— Exercise objective —
Only a number is expected in reply: the count of lines below where the word "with" occurs.

— Dataset extract —
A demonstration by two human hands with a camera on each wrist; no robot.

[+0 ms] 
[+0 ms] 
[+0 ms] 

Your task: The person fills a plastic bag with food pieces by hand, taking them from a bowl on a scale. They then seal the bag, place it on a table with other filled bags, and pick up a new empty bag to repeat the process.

— The completed task —
2